Açelya’nın beklediği son ya da başlangıç
Barış telefon numaramı almış! Şaşırıp kaldım bir süre. Ne cevap yazmam gerektiğini düşündüm. Sonunda “İyiyim sen nasılsın?” yazdım, durdum ve gönderdim. Çok garip hissediyordum. İstemiyordum başkasının sevgilisiyle konuşmak ve fakat içimdeki tekrar görme arzusuna da dur diyemiyordum. Bir an önce onu tekrar görmek, yüzünü izlemek, kokusunu içime çekmek istiyordum. O sırada anne ve babamın bunları düşündüğümü bilseler bana nasıl bakacakları gözümün önüne geldi. Annem “Sen büyük kadın değilsin. Rica ederim yaşına göre davran, arkadaş olmak bu yaşta yeterli.” derdi tek kaşı havada. Babam ise bu kadar bile konuşmaz gözleriyle hayal kırıklığını tüm hücrelerime işlerdi.

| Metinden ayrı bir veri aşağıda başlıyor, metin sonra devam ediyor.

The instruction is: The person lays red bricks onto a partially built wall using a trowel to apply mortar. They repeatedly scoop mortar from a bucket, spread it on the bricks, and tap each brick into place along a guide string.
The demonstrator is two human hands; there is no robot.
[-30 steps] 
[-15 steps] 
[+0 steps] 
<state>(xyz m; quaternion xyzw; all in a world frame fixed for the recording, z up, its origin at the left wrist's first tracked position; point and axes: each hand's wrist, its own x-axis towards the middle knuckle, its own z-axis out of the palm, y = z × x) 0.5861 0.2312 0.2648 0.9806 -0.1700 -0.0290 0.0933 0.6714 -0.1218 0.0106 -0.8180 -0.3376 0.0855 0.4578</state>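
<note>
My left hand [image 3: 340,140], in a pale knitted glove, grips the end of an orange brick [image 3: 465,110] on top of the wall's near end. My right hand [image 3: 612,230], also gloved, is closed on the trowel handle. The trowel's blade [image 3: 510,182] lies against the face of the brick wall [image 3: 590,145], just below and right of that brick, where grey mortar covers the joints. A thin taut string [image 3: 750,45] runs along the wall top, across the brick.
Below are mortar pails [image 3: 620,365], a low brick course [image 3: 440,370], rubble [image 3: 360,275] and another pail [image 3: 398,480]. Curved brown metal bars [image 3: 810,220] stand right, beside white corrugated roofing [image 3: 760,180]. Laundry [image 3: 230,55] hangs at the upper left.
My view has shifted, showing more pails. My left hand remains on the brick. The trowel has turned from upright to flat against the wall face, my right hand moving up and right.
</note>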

Bütün eğitim hayatım boyunca, ta ki üniversiteye kadar, okuldan çıkar çıkmaz anneanneme gittim. Anne ve babam çok yoğun çalıştılar yıllarca. Eve döndüğümde yalnız kalmamam için, anneannem tek çocuğunun tek çocuğu bana bakmak için bizim sokağımıza taşınmıştı. Okuldan çıkar, koşa koşa anneannemin evine giderdim. Anneannem her gün kapıda büyük sevinçle karşılardı beni. “Açelya’m hoş geldin.” der, kucaklar, boynumu koklardı. Onun benim için hazırladığı poğaça, kek, kurabiye ne varsa yer ve çizgi film izlerdim. O da mutfağın salona açılan penceresinden beni izler, akşam için bize yemek hazırlardı. Annem ve babam işten çıkınca önce beni ve yemekleri alırlar, sonra beraber eve giderdik.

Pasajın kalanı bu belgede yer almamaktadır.